Last year, a collection of 54 damning testimonies from 30 Israeli soldiers was published. On January 31, a new publication was released titled, "Breaking the Silence: Women Soldiers' Testimonies," a collection of 96 stories from dozens of women who served in the Territories since 2000.
On January 29, Israel's ynetnews.com reported that "Female soldiers break their silence," revealing accounts of "systematic humiliation of Palestinians, reckless and cruel violence, theft, killing of innocent people and cover-up."
On July 15, 2009, Reuters reported that participating IDF soldiers in the recent Gaza conflict said "they were urged by commanders to shoot first and worry later about sorting out civilians from combatants. Accordingly, they (said, they) went into Gaza with guns blazing," with comments like the following typical of others:
-- "If you're not sure, kill;"
-- "Better hit an innocent than hesitate to target an enemy;"
-- "In urban warfare, anyone is your enemy; no innocents;" and
-- "They kept repeating to us that this is war and in war opening fire is not restricted....There was a clear feeling, and this was repeated whenever others spoke to us, that no humanitarian consideration played any role in the army at present."
In his book titled, "The 'Good Soldier' on Trial: A Sociological Study of Misconduct by the US Military Pertaining to Operation Iron Triangle, Iraq," Professor Stjepan Mestrovic documented disturbing evidence of illegal US rules of engagement (ROE); namely, that commanders order troops to commit war crimes, citing an Army brigade colonel saying kill every military-aged Iraqi on sight, even civilians posing no threat.

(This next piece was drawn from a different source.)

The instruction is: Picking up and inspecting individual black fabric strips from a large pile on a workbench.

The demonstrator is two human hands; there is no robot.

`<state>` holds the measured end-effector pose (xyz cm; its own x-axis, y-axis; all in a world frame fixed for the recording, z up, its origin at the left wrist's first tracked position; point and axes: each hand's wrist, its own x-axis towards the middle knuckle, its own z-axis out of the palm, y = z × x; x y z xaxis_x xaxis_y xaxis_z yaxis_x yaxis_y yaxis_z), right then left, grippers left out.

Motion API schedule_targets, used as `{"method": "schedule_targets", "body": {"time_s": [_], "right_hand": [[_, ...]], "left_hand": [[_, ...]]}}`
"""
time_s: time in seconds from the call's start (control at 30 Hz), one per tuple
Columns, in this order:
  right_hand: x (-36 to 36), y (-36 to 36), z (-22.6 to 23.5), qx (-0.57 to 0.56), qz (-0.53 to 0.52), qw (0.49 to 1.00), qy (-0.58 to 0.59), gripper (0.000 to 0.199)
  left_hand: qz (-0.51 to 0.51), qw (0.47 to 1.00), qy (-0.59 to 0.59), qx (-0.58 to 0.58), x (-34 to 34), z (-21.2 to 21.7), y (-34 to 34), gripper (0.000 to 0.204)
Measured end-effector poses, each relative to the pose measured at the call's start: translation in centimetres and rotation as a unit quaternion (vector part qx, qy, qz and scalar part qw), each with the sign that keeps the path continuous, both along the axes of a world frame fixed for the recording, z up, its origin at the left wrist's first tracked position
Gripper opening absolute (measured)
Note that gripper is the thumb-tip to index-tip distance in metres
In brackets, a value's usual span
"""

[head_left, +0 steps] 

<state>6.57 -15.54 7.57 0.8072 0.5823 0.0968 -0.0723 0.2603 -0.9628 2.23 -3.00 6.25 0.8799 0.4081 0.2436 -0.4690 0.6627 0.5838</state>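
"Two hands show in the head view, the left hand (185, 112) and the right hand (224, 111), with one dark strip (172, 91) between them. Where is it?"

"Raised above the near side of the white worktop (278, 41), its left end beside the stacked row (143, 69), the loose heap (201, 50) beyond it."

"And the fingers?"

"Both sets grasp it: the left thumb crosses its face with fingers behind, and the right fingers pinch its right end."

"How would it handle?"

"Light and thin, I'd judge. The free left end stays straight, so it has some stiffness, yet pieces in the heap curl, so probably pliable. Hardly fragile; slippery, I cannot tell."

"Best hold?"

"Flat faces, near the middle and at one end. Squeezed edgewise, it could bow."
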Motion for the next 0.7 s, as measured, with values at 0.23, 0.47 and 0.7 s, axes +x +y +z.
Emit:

Yet when the truth comes out, low-ranking soldiers are blamed, prosecuted, and punished to absolve superiors up the chain of command to the top. Mestrovic correctly observed "that a crime becomes a 'war crime' when it involves the government, which is to say, when a crime is the result of unlawful social policies and plans."
According to noted sociologist Emile Durkheim, "The immorality of war depends entirely on the leaders who willed it - the soldier and even those government officials who had no part in the decision remain innocent."
It's true in America, Israel and all sides in times of war.
Anonymous Testimonies of Female Combatants
Like their male counterparts, courageous female soldiers went public, "shed(ding) additional light on what happens in the back yard of the State of Israel," that what once was "exceptional," is now the norm. As a result, Israeli society is sliding down "an ethical slope together with the entire military system."